B. May A maintain her employment with the corporation, practice law part time "on the side", and represent clients referred to her by the corporation, as long as she bills the clients on her own letterhead, makes it clear to clients that she will be acting independently of the corporation and that they are free to hire another attorney, and makes no payment to the corporation for such referrals? Yes. Under these circumstances, referrals from the corporation are not per se unethical under Colorado Rules 7.2(c) (a lawyer is prohibited from giving "anything of value" in exchange for the referral of a potential client) and 5.4(a) (a lawyer is prohibited from sharing legal fees with a non-lawyer).

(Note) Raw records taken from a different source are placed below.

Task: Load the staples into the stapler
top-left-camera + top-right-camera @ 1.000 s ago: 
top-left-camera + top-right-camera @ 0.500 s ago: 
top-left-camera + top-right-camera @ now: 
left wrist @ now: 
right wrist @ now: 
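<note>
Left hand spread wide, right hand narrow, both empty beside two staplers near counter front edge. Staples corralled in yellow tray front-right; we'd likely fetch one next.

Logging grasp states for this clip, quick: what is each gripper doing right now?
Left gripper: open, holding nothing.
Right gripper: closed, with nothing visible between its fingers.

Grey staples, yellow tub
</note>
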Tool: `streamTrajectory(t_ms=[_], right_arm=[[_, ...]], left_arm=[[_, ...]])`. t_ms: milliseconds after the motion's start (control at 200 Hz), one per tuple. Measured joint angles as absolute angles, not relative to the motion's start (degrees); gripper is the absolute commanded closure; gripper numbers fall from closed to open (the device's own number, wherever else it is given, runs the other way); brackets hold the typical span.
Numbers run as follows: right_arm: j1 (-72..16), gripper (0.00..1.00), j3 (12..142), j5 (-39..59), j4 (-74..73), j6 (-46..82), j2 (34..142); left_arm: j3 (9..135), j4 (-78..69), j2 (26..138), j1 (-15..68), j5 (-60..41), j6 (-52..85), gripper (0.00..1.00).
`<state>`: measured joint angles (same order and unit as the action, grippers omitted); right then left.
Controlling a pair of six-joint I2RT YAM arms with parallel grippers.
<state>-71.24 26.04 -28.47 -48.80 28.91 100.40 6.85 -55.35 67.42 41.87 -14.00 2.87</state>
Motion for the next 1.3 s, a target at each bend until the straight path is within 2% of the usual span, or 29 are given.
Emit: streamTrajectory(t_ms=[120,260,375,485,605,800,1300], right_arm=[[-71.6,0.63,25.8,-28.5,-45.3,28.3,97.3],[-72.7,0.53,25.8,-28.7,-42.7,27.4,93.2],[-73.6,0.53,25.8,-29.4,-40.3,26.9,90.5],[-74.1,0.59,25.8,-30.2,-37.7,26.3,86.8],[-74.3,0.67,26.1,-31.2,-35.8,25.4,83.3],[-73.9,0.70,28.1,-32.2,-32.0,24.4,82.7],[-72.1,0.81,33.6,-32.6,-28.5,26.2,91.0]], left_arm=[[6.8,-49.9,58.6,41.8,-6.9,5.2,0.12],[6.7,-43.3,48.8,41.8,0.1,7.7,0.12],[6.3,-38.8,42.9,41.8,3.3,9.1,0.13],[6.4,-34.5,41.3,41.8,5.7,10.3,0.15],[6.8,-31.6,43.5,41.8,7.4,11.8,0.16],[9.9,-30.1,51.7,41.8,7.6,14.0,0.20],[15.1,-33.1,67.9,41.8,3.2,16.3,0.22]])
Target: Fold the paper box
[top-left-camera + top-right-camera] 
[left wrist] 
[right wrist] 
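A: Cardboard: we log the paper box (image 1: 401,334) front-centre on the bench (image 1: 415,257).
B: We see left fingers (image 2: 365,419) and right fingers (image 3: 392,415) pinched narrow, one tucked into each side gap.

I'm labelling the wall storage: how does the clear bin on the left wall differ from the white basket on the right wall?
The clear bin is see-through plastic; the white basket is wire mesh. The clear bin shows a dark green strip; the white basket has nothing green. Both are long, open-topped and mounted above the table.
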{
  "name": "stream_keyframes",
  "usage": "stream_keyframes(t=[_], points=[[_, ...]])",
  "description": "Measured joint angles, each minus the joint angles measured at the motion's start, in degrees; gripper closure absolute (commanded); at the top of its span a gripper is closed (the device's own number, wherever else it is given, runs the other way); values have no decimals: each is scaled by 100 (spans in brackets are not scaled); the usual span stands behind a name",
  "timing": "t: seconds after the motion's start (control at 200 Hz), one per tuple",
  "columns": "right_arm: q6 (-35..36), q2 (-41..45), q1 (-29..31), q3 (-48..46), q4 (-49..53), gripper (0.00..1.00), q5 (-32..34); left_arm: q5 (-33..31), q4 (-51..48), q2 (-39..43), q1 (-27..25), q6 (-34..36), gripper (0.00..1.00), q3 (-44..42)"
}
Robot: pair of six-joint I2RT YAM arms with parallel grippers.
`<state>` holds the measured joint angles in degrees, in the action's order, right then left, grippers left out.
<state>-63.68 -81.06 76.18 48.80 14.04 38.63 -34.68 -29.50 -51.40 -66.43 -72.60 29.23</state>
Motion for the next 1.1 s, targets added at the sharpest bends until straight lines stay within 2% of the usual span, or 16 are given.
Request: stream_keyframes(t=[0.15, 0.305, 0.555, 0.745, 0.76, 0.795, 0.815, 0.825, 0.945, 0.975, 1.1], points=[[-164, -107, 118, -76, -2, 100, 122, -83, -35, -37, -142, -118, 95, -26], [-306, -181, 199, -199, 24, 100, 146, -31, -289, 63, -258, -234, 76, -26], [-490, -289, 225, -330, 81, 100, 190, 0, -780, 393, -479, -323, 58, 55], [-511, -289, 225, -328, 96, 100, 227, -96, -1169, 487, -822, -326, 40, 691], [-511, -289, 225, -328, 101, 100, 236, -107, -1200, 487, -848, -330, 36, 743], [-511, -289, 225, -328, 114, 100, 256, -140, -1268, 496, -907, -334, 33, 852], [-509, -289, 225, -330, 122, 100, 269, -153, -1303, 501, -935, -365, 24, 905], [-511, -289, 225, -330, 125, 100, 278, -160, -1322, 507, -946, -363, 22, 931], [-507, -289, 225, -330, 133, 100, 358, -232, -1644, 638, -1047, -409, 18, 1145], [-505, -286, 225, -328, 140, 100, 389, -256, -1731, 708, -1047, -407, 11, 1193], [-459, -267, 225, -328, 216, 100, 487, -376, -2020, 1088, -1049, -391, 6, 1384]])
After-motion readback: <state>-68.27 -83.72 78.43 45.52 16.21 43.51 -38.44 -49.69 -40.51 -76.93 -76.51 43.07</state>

However, A should analyze the situation under Colorado Rules 5.4(c) and 1.7(b) to determine whether, even though she is not undertaking the representation as an agent of the corporation, her professional judgment still may be affected by the employment. As part of this analysis, A must evaluate each referral for potential conflicts of interest which could arise, for example, if A discovers that the corporation had offered the client erroneous or inadequate tax advice. A also would be well advised to consider the point at which giving advice regarding clients' rights and obligations under the tax law may become the practice of law in association with a non-lawyer, thereby aiding the unauthorized practice of law in violation of Colorado Rule 5.5. See Colorado Bar Ethics Opinion 87 (Jul. 14, 1990; rev. Dec. 14, 1991) (21 Colo. Law. 219 (Feb. 1992).